- Scott Point Site
- U.S. National Register of Historic Places
- Location: near Scott Point, west of Point Patterson
- Nearest city: Gould City, Michigan
- Coordinates: 45°57′44″N 85°42′0″W﻿ / ﻿45.96222°N 85.70000°W
- Area: 1 acre (0.40 ha)
- NRHP reference No.: 76001032
- Added to NRHP: July 30, 1976

= Scott Point Site =

Archaeological site in Michigan, United States

The Scott Point Site, also known as 20MK22 or (erroneously) as the Point Patterson Site, is an archaeological site located near the shore of Lake Michigan near Scott Point, south of Gould City, Michigan and west of Point Patterson. It was listed on the National Register of Historic Places in 1976.

==Description==
The Scott Point Site is located about 300 to 400 ft inland from a small sandy bay on the shore of Lake Michigan, in Section 8, Township 41 North, Range 11 West. The adjacent shoreline is relatively rocky, making this bay the best canoe landing place in the immediate area. The site covers approximately 1 acre, much of which has been exposed by sand erosion.
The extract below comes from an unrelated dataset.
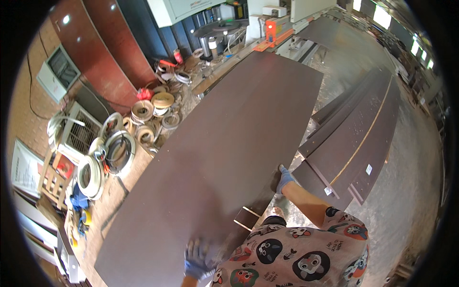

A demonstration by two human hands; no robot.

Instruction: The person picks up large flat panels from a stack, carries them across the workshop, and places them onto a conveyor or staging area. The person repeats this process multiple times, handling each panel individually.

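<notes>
A long dark brown board (224, 124) stretches away from me, its far end beside the orange-fronted machine. My left hand (197, 260), in a blue and grey work glove, lies on the near part of its face with the fingers spread. Further along, my right hand (285, 181) is closed on the board's right edge in a matching glove; some of its fingers are hard to make out. Between my hands, two short pale strips (247, 219) show at the board's near right edge, by a dark rectangular patch.
Right of the board, more dark brown panels (368, 138) lie stacked low above the grey floor (411, 191). The machine (272, 36) stands at the far end. Rolls of edging tape (91, 177) crowd the left side, near a grey electrical box (58, 74) and reddish sheets (95, 52).
</notes>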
The site was once a Late Woodland period village, with groupings of fire-damaged rocks indicating the locations of hearths. Pottery sherds, flint arrowheads and scrapers, hammerstones, and bone tools were collected at the site. The site also included numerous fish remains, as well as the remains of deer, moose, and beaver. The site was likely a seasonal fall fishing village similar to the nearby Juntunen site. A nearby burial site, designated 20MK450, may have been associated with this village.

==History==
The Scott Point Site was examined by archaeologist George Quimby multiple times in the early 1960s.